The host system 120 can include a processor chipset and a software stack executed by the processor chipset. The processor chipset can include one or more cores, one or more caches, a memory controller (e.g., NVDIMM controller), and a storage protocol controller (e.g., PCIe controller, SATA controller). The host system 120 uses the memory sub-system 110, for example, to write data to the memory sub-system 110 and read data from the memory sub-system 110.

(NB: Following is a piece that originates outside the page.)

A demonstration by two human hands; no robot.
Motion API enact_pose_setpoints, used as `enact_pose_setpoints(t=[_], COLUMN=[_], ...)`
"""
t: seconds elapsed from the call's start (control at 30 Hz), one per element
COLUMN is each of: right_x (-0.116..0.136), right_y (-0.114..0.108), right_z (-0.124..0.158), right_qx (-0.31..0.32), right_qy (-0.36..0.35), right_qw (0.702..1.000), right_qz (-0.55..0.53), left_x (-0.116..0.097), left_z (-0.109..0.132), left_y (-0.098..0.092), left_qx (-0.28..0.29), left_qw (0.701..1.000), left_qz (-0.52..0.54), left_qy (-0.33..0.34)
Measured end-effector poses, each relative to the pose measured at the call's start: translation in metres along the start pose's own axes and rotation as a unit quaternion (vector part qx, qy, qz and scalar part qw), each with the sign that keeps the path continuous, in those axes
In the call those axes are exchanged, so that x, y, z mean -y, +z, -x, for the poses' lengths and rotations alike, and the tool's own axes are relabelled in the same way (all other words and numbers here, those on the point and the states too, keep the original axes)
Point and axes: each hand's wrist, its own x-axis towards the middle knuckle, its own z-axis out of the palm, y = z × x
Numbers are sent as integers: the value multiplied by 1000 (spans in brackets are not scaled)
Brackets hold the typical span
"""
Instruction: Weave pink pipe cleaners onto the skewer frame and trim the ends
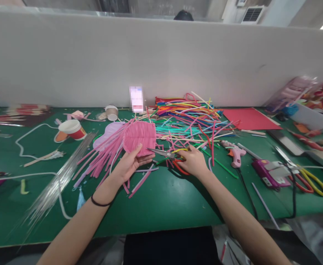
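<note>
My left hand (pixel 130 163) is closed on the lower edge of a pink leaf-shaped piece (pixel 140 134) that looks made of fuzzy pipe cleaners laid side by side. In my right hand (pixel 193 162) is a pair of scissors (pixel 165 152) with red and yellow handles. Their blades point left and lie at the lower right edge of the pink piece; whether they touch it I cannot tell. Many loose pink pipe cleaners (pixel 103 160) fan out to the left, beside a lilac shape (pixel 108 132) of similar make.
A heap of coloured pipe cleaners (pixel 186 112) lies at the back. On the right are a pink glue gun (pixel 236 152), a purple power strip (pixel 270 175) and more scissors (pixel 313 180). Metal wires (pixel 59 184) and a paper cup (pixel 74 129) are on the left. A phone (pixel 136 99) leans on the partition.
</note>
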Motion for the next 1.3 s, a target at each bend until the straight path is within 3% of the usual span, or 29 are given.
enact_pose_setpoints(t=[0.1,0.27,0.47,0.67,0.73,0.8,0.83,0.9,0.97,1.0,1.07,1.3], right_x=[-5,-16,-19,-8,7,29,41,61,73,77,79,74], right_y=[1,-1,-3,-5,-7,-7,-6,-5,-3,-3,-4,-8], right_z=[-2,-5,-3,-7,-8,-8,-8,-6,-5,-5,-5,-6], right_qx=[-55,-168,-108,-100,-128,-70,-6,50,46,35,18,19], right_qy=[48,64,77,80,89,117,131,164,191,204,224,260], right_qw=[997,983,991,972,945,893,849,741,661,636,610,569], right_qz=[-39,-44,-18,-196,-286,-428,-511,-649,-724,-743,-760,-779], left_x=[0,-1,-3,-5,-3,1,4,10,15,18,22,38], left_z=[0,-2,-6,-3,1,6,9,15,19,21,22,17], left_y=[-1,-1,-5,-2,3,10,14,21,27,30,32,24], left_qx=[-3,-42,-88,-82,-55,-25,-14,-2,1,-2,-8,-17], left_qw=[1000,991,975,977,982,988,990,992,994,994,993,981], left_qz=[-5,14,48,77,89,96,96,88,68,55,29,-92], left_qy=[24,123,199,182,155,118,104,89,89,95,110,172])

The host system 120 can be coupled to the memory sub-system 110 via a physical host interface. Examples of a physical host interface include, but are not limited to, a serial advanced technology attachment (SATA) interface, a peripheral component interconnect express (PCIe) interface, universal serial bus (USB) interface, Fibre Channel, Serial Attached SCSI (SAS), a double data rate (DDR) memory bus, Small Computer System Interface (SCSI), a dual in-line memory module (DIMM) interface (e.g., DIMM socket interface that supports Double Data Rate (DDR)), etc. The physical host interface can be used to transmit data between the host system 120 and the memory sub-system 110. The host system 120 can further utilize an NVM Express (NVMe) interface to access components (e.g., memory devices 130) when the memory sub-system 110 is coupled with the host system 120 by the physical host interface (e.g., PCIe bus). The physical host interface can provide an interface for passing control, address, data, and other signals between the memory sub-system 110 and the host system 120. FIG. 1 illustrates a memory sub-system 110 as an example. In general, the host system 120 can access multiple memory sub-systems via a same communication connection, multiple separate communication connections, and/or a combination of communication connections.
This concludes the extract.